Adding more Datasources¶
This page outlines the basic process for adding more Datasources to Sasquatch-backpack.
Set up locally¶
First, get a function that can call the Datasource’s API, or obtain its data in some other fashion, working locally.
To do this, clone or fork the Sasquatch-backpack repo. You’ll also probably want to run up a virtual environment, then source it.
git clone https://github.com/lsst-sqre/sasquatch-backpack.git
python3.12 -m venv .venv
source .venv/bin/activate
Finally, run make init
to finish setup.
Next, add any relevant API wrappers or other required libraries to the requirements/main.in
file and run make update
Make A Source Folder¶
Every Datasource gets a folder under src/sasquatchbackpack/sources
to put relevant commands, schemas, scripts, as well as anything else it might need.

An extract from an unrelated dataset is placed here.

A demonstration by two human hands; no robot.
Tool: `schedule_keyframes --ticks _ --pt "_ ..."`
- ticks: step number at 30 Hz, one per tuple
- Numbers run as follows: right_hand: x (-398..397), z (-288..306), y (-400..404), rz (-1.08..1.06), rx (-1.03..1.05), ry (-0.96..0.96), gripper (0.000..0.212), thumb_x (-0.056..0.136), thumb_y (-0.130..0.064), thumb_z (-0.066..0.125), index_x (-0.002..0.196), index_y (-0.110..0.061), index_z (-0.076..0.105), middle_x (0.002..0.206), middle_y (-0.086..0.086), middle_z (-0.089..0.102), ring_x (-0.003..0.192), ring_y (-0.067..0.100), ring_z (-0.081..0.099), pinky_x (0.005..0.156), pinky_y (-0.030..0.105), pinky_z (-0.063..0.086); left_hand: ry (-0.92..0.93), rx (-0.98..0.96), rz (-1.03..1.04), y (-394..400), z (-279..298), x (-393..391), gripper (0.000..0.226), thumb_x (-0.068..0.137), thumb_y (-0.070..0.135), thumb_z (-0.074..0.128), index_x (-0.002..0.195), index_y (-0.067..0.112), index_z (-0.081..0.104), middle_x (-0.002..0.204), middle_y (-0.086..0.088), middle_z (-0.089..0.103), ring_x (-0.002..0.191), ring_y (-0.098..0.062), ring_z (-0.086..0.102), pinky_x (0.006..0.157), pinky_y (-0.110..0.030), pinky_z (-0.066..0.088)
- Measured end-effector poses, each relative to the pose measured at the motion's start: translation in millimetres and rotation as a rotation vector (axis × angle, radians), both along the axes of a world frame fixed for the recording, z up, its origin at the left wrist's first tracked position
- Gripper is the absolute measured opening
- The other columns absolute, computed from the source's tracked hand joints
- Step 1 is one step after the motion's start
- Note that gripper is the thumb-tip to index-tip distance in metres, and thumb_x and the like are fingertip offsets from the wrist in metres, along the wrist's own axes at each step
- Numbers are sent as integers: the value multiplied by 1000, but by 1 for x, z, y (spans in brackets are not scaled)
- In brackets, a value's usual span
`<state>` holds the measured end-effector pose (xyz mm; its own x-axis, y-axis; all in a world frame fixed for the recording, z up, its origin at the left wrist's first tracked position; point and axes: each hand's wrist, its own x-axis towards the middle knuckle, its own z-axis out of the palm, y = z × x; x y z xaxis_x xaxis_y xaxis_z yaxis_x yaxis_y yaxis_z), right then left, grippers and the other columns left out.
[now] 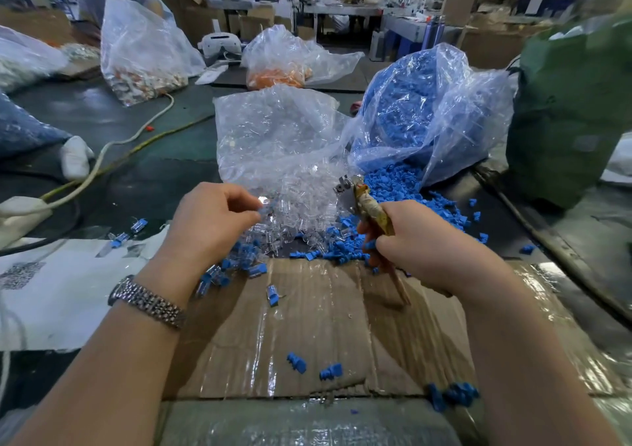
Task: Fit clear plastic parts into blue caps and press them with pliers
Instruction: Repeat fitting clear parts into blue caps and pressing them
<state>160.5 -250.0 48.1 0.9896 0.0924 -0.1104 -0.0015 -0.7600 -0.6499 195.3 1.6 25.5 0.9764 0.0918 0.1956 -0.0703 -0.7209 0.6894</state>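
Over at the tabletop's [143, 175] left edge, a white power strip [20, 215] sits with its pale cable [102, 153] snaking toward the far side, and a white printed sheet [68, 292] lies near it with a couple of assembled clear-and-blue pieces [138, 226] at its far edge. Moving in, the left hand [208, 221], a metal watch [147, 302] on its wrist, hovers over the heap of clear plastic parts [294, 203]; its fingers [244, 215] are curled and pinch a small clear piece with blue on it [265, 209] between thumb and fingertips. Below that hand, more assembled pieces [225, 271] are scattered at the far left corner of the taped cardboard sheet [307, 329] on the near edge of the tabletop. Behind the heap stands the clear bag [270, 131] it spills from. On the cardboard lie loose blue caps [297, 362], some in the middle, some at its near right corner. To the right, the right hand [420, 244] has its fingers wrapped tight around the worn handles of the pliers [369, 208]; the metal head points up and away, over the border between clear parts and blue caps. I cannot tell how far the jaws stand apart. Further right, a big bag of blue caps [427, 110] pours its pile [403, 189] onto the tabletop, and a green bag [567, 110] stands at the right edge.
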Motion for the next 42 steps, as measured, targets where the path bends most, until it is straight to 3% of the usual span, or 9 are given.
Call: schedule_keyframes --ticks 3,6,10,13,19,23,28,35,42 --pt "0 -1 -8 -7 -79 -21 12 87 -5 54 91 -9 64 84 17 71 75 32 68 68 45 56 48 232 93 6 3 -2 12 86 21 76 83 32 71 90 4 73 85 -21 67 87 -41 54" --pt "-1 0 -11 13 -181 -32 17 86 -18 68 91 -3 63 79 20 68 61 26 55 57 35 43 48 386 166 8 3 -4 13 87 26 73 80 34 66 86 8 68 86 -20 61 100 -45 44" --pt "1 1 -8 -6 -244 -56 22 86 -29 75 87 -13 60 79 9 65 68 22 61 61 34 47 58 464 165 5 1 -3 8 89 28 69 87 35 66 85 12 63 88 -17 55 98 -43 35" --pt "3 -4 -9 -64 -363 -86 32 90 -41 71 83 -16 52 78 3 57 68 18 53 56 35 36 71 494 114 1 1 -4 15 87 27 68 97 38 67 93 12 61 104 -20 56 92 -42 30" --pt "10 -18 -7 -118 -545 -8 47 90 -54 66 109 -14 51 114 12 56 108 33 55 92 46 49 -6 443 -163 -25 -11 -8 13 90 35 68 101 42 72 95 16 54 109 -14 50 83 -36 23" --pt "10 -21 -6 -161 -595 18 57 90 -59 63 120 -12 50 125 15 51 118 35 49 98 49 46 -32 544 -212 -36 -22 -10 17 94 45 61 109 42 70 101 14 48 114 -14 43 97 -41 27" --pt "9 -20 -5 -162 -573 60 58 89 -62 62 119 -12 53 126 15 51 120 35 46 99 49 45 -36 546 -259 -41 -29 -11 13 95 43 61 102 40 72 101 13 49 112 -13 42 101 -43 25" --pt "8 -18 -3 -139 -497 -13 65 85 -57 71 130 -16 48 132 10 43 127 33 42 104 53 42 -40 489 -312 -44 -32 -10 10 96 39 62 98 36 71 94 19 56 104 -10 48 93 -38 23" --pt "7 -17 19 188 -526 -185 14 90 -35 71 103 -36 67 102 -9 49 116 20 41 95 45 32 12 309 -370 -52 -30 -11 6 96 36 64 97 36 70 92 19 65 100 -9 58 108 -47 35"
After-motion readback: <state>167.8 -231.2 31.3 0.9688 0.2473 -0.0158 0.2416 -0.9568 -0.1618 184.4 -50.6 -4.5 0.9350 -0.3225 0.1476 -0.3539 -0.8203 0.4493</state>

Navigate to this directory, then make your Datasource an appropriately named folder.
Get the Data¶
Inside your Datasource’s folder, create a python file named scripts.py
.
Inside this file, create a function that obtains your Datasource’s data, via an API call or by other means, and returns the desired data.
It is reccomended to parameterize any required command arguments and include default values.
For example, if an API call takes location parameters then you might add a coordinates
parameter,
setting its default to (-30.22573200864174, -70.73932987127506)
, aka: the coordinates of Cerro Pachon.
Make a similar function for each different mode of data you want to fetch from this Datasource.
Write CLI Command Logic¶
Sasquatch-backpack uses click for its CLI.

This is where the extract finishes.